Easing measures could also lead to an increased death rate. “This will come as a terrible psychological blow to many people,” he says. “Their hopes dashed and their sense of control and general predictability of the world will be undermined. This is psychologically debilitating.”
Prof Corr recommends not pinning all our hopes, thoughts and dreams on the upcoming review. “A ‘review’ is a summary of the available evidence, and must be couched in terms of different courses of action, along with caveats,” he says – this doesn’t help people’s general anxiety, he adds, because we crave “some degree of certainty”.
So, how can we try to be more open, whatever the outcome of the review? “We need to have purpose in our everyday lives now,” says Prof Corr, “and not just to look forward to some future state of predicted wellbeing.”
We can look ahead to the future easing of restrictions, he says, but more “psychologically meaningful” are the plans we’re making today, or this week.
“For example, instead of hoping for opportunity to be with family again, be with them now via remote means.
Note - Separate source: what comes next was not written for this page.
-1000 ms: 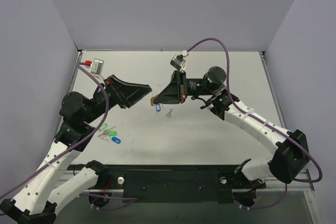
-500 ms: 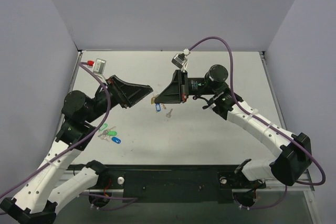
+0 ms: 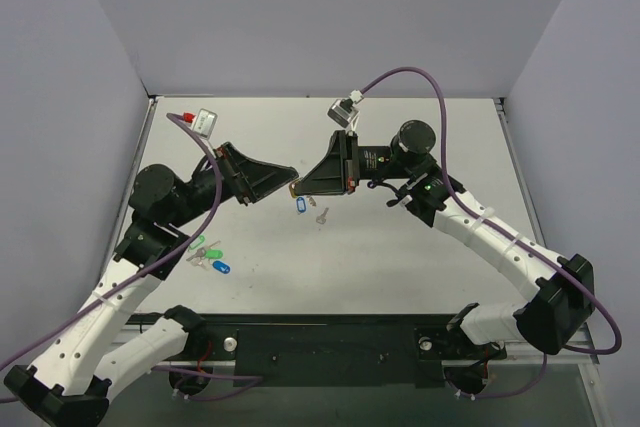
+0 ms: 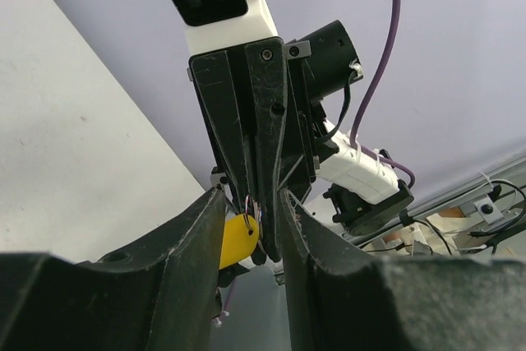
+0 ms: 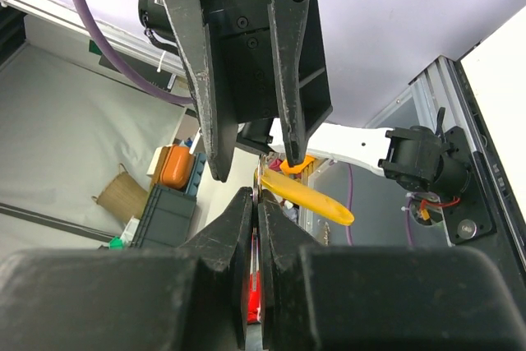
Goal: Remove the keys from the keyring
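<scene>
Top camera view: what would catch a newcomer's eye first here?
The left gripper and right gripper meet tip to tip above the middle of the table; the right one pinches the yellow-orange keyring by its ring, the tag hanging between the left one's open jaws. Beneath them a blue tag and a small silver key lie on the table, and more coloured tags sit off to the left.

White table [image 3: 420, 257], pale lilac walls [image 3: 330, 17] around it, even light

Overhead looks down; close wrist views face across the keyring [image 4: 238, 240].
</scene>
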Action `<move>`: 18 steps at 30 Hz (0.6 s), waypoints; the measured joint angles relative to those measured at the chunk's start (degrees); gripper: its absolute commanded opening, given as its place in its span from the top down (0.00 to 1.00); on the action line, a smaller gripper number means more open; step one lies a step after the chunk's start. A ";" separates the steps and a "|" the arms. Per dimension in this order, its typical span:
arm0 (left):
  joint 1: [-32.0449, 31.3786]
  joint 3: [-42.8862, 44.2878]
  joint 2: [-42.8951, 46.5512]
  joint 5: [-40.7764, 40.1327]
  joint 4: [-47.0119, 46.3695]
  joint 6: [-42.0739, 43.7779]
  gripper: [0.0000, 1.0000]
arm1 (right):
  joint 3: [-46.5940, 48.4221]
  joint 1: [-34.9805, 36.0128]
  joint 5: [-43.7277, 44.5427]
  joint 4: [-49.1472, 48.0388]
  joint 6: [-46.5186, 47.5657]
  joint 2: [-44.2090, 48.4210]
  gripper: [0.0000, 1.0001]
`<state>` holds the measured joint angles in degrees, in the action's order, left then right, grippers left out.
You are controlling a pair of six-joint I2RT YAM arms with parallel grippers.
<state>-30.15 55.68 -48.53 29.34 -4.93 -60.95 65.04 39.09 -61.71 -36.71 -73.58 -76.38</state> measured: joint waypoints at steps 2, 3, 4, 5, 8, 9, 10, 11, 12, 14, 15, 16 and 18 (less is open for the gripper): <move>0.00 0.00 -0.02 0.39 0.00 -0.15 0.63 | 0.20 0.00 0.02 0.09 0.13 0.00 1.00; 0.00 0.00 0.07 0.55 0.00 -0.22 0.64 | 0.22 0.00 0.02 0.11 0.15 0.00 1.00; 0.00 0.00 0.15 0.66 0.00 -0.33 0.71 | 0.22 0.00 0.02 0.13 0.20 0.00 1.00; 0.00 0.00 0.24 0.79 0.00 -0.39 0.73 | 0.22 0.00 0.02 0.20 0.20 0.00 1.00; 0.00 0.00 0.35 0.98 0.00 -0.57 0.81 | 0.24 0.00 0.00 0.39 0.33 0.00 1.00; 0.00 -0.02 0.35 0.96 0.00 -0.57 0.82 | 0.24 0.00 0.00 0.46 0.37 0.04 1.00; 0.00 -0.07 0.35 0.96 0.02 -0.59 0.86 | 0.26 0.00 0.00 0.55 0.39 0.11 1.00; 0.00 -0.13 0.35 0.96 0.00 -0.61 0.88 | 0.31 0.00 0.00 0.61 0.44 0.17 1.00; 0.00 -0.20 0.35 0.98 0.00 -0.66 0.92 | 0.35 0.00 0.00 0.76 0.52 0.22 1.00; 0.00 -0.20 0.33 1.07 0.00 -0.85 0.97 | 0.52 0.00 0.00 1.20 0.83 0.37 1.00; 0.00 -0.20 0.33 1.20 -0.07 -0.90 1.00 | 0.61 0.00 0.00 1.49 1.01 0.39 1.00; 0.00 -0.20 0.33 1.27 -0.07 -0.94 1.00 | 0.68 0.00 0.00 1.70 1.18 0.42 1.00; 0.00 -0.20 0.31 1.53 -0.07 -0.96 1.00 | 0.72 0.00 -0.04 2.08 1.46 0.44 1.00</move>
<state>-30.15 55.48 -48.23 30.87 -4.99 -61.91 65.76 39.09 -61.76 -34.63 -72.12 -75.94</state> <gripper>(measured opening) 0.018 0.005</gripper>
Acceptance of the current situation is important – sitting back and waiting for it to end is likely only to lead to psychological distress.”
You could also practice gratitude forecasting. Professor Robert Emmons, known as the world’s leading scientific expert on gratitude, told HuffPost UK this is the best way to boost positivity right now. “Imagine how grateful you will be when life returns to normal,” he said. “Consider simple pleasures you’re currently deprived of, and then visualise experiencing those once again.”
And try to focus on what you can control, rather than what you can’t, advises psychotherapist Lucy Beresford. “Maintain a daily routine, eat nourishing foods and have a great sleep pattern. Be grateful for the little things in your day, and try to stay as much in the moment as possible.”